**Work request:**
Output, word for word, the lines of this listing that fall between the line with "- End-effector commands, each" and the line with "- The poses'", counting both of those lines, and no others.

**Material provided:**
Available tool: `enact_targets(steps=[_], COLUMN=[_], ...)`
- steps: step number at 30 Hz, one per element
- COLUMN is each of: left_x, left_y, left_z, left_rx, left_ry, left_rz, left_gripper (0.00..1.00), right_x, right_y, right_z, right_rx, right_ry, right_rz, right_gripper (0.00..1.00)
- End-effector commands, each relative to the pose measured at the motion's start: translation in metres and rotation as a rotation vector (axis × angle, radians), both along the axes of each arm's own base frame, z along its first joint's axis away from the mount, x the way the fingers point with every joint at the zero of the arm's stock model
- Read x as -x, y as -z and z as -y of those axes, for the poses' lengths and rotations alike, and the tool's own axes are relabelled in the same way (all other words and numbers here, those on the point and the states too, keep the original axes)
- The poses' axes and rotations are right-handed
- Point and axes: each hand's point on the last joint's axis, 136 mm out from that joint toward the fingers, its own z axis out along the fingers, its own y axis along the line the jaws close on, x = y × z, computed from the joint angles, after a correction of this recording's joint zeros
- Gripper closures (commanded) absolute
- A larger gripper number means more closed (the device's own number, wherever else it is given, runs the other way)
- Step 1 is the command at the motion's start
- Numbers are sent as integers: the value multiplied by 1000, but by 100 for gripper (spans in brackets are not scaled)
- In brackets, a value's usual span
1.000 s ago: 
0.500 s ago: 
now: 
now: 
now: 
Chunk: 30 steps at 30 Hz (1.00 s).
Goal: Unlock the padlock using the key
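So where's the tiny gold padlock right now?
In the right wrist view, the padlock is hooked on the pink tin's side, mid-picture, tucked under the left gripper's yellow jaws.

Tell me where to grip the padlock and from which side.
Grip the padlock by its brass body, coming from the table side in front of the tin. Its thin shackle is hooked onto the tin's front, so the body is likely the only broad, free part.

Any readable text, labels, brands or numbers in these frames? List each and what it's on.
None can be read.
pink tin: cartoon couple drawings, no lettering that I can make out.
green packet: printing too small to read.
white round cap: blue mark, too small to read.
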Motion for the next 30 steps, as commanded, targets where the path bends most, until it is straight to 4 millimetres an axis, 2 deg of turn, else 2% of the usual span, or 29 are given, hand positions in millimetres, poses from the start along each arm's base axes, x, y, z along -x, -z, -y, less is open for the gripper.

**Result of this task:**
- End-effector commands, each relative to the pose measured at the motion's start: translation in metres and rotation as a rotation vector (axis × angle, radians), both along the axes of each arm's own base frame, z along its first joint's axis away from the mount, x the way the fingers point with every joint at the zero of the arm's stock model
- Read x as -x, y as -z and z as -y of those axes, for the poses' lengths and rotations alike, and the tool's own axes are relabelled in the same way (all other words and numbers here, those on the point and the states too, keep the original axes)
- The poses' axes and rotations are right-handed

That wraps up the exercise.